> _WHAT YOU NEED TO DO_: Set down the data below once more, precisely as it reads.

> _COLLECTED DATA_:
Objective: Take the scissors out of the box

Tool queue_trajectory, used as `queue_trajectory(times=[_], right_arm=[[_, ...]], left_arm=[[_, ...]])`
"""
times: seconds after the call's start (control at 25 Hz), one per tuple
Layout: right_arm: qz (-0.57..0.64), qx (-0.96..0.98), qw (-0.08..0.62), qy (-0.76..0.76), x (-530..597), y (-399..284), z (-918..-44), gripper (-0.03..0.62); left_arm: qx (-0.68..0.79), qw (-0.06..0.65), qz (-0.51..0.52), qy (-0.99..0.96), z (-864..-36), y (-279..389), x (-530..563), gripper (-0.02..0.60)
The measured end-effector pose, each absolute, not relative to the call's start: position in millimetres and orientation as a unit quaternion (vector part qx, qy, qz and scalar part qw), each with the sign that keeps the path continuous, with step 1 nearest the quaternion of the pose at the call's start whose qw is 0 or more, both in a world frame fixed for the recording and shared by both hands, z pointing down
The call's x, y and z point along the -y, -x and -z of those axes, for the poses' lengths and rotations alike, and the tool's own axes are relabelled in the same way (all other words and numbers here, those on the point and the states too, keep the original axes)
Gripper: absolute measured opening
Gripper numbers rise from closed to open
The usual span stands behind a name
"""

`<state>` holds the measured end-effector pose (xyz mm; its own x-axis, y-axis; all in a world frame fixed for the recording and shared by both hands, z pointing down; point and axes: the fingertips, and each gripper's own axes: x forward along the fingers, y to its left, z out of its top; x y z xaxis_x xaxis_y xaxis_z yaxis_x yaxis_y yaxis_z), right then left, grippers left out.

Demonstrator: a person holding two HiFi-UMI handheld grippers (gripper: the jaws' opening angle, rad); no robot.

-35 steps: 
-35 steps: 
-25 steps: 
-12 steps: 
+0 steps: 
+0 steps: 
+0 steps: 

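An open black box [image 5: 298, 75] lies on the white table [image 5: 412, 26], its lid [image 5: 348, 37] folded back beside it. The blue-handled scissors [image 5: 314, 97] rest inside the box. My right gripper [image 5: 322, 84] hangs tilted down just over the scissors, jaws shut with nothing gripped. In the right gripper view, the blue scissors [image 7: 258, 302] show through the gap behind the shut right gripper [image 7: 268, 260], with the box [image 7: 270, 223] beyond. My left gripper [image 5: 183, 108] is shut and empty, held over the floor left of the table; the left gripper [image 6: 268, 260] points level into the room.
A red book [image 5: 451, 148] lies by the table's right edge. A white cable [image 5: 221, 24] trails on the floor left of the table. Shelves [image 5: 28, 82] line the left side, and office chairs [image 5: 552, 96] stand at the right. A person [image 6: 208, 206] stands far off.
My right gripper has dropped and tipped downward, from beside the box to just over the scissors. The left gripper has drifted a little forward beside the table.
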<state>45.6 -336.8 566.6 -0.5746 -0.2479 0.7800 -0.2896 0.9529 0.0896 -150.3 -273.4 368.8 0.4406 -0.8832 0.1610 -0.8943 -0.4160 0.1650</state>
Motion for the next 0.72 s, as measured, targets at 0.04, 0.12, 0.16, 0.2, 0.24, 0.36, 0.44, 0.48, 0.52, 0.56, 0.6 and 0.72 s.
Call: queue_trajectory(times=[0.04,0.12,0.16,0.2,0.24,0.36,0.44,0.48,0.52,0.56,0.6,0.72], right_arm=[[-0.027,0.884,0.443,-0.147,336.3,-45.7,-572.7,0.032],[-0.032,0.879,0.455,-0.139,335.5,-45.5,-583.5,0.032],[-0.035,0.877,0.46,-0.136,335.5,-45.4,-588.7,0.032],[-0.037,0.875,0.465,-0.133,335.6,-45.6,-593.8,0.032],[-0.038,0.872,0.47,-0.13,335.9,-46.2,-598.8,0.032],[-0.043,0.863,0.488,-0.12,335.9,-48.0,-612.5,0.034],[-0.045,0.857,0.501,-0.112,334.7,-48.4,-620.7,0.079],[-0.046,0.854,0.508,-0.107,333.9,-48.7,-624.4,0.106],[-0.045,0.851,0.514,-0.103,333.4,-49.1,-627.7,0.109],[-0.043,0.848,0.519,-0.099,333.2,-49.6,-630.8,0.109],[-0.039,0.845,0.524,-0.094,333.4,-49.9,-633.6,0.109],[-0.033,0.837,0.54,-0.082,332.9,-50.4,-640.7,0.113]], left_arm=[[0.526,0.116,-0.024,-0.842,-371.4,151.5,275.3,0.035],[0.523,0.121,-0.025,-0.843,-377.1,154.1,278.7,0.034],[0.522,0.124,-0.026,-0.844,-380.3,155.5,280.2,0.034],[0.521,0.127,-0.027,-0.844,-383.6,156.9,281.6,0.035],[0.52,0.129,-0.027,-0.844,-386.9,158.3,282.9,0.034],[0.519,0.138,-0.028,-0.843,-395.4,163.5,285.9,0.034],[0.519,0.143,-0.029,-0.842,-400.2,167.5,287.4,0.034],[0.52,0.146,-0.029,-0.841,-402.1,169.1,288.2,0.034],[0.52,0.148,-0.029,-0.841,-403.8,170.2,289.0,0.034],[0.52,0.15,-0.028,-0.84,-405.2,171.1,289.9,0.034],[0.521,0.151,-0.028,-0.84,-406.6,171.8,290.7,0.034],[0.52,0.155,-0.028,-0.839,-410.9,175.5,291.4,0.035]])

> _OUTPUT BELOW_:
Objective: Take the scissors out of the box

Tool queue_trajectory, used as `queue_trajectory(times=[_], right_arm=[[_, ...]], left_arm=[[_, ...]])`
"""
times: seconds after the call's start (control at 25 Hz), one per tuple
Layout: right_arm: qz (-0.57..0.64), qx (-0.96..0.98), qw (-0.08..0.62), qy (-0.76..0.76), x (-530..597), y (-399..284), z (-918..-44), gripper (-0.03..0.62); left_arm: qx (-0.68..0.79), qw (-0.06..0.65), qz (-0.51..0.52), qy (-0.99..0.96), z (-864..-36), y (-279..389), x (-530..563), gripper (-0.02..0.60)
The measured end-effector pose, each absolute, not relative to the call's start: position in millimetres and orientation as a unit quaternion (vector part qx, qy, qz and scalar part qw), each with the sign that keeps the path continuous, with step 1 nearest the quaternion of the pose at the call's start whose qw is 0 or more, both in a world frame fixed for the recording and shared by both hands, z pointing down
The call's x, y and z point along the -y, -x and -z of those axes, for the poses' lengths and rotations alike, and the tool's own axes are relabelled in the same way (all other words and numbers here, those on the point and the states too, keep the original axes)
Gripper: absolute measured opening
Gripper numbers rise from closed to open
The usual span stands behind a name
"""

`<state>` holds the measured end-effector pose (xyz mm; its own x-axis, y-axis; all in a world frame fixed for the recording and shared by both hands, z pointing down; point and axes: the fingertips, and each gripper's own axes: x forward along the fingers, y to its left, z out of its top; x y z xaxis_x xaxis_y xaxis_z yaxis_x yaxis_y yaxis_z), right then left, grippers left out.

Demonstrator: a person holding two HiFi-UMI handheld grippers (gripper: the jaws' opening angle, rad); no robot.

-35 steps: 
-35 steps: 
-25 steps: 
-12 steps: 
+0 steps: 
+0 steps: 
+0 steps: 

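An open black box [image 5: 298, 75] lies on the white table [image 5: 412, 26], its lid [image 5: 348, 37] folded back beside it. The blue-handled scissors [image 5: 314, 97] rest inside the box. My right gripper [image 5: 322, 84] hangs tilted down just over the scissors, jaws shut with nothing gripped. In the right gripper view, the blue scissors [image 7: 258, 302] show through the gap behind the shut right gripper [image 7: 268, 260], with the box [image 7: 270, 223] beyond. My left gripper [image 5: 183, 108] is shut and empty, held over the floor left of the table; the left gripper [image 6: 268, 260] points level into the room.
A red book [image 5: 451, 148] lies by the table's right edge. A white cable [image 5: 221, 24] trails on the floor left of the table. Shelves [image 5: 28, 82] line the left side, and office chairs [image 5: 552, 96] stand at the right. A person [image 6: 208, 206] stands far off.
My right gripper has dropped and tipped downward, from beside the box to just over the scissors. The left gripper has drifted a little forward beside the table.
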<state>45.6 -336.8 566.6 -0.5746 -0.2479 0.7800 -0.2896 0.9529 0.0896 -150.3 -273.4 368.8 0.4406 -0.8832 0.1610 -0.8943 -0.4160 0.1650</state>
Motion for the next 0.72 s, as measured, targets at 0.04, 0.12, 0.16, 0.2, 0.24, 0.36, 0.44, 0.48, 0.52, 0.56, 0.6 and 0.72 s.
Call: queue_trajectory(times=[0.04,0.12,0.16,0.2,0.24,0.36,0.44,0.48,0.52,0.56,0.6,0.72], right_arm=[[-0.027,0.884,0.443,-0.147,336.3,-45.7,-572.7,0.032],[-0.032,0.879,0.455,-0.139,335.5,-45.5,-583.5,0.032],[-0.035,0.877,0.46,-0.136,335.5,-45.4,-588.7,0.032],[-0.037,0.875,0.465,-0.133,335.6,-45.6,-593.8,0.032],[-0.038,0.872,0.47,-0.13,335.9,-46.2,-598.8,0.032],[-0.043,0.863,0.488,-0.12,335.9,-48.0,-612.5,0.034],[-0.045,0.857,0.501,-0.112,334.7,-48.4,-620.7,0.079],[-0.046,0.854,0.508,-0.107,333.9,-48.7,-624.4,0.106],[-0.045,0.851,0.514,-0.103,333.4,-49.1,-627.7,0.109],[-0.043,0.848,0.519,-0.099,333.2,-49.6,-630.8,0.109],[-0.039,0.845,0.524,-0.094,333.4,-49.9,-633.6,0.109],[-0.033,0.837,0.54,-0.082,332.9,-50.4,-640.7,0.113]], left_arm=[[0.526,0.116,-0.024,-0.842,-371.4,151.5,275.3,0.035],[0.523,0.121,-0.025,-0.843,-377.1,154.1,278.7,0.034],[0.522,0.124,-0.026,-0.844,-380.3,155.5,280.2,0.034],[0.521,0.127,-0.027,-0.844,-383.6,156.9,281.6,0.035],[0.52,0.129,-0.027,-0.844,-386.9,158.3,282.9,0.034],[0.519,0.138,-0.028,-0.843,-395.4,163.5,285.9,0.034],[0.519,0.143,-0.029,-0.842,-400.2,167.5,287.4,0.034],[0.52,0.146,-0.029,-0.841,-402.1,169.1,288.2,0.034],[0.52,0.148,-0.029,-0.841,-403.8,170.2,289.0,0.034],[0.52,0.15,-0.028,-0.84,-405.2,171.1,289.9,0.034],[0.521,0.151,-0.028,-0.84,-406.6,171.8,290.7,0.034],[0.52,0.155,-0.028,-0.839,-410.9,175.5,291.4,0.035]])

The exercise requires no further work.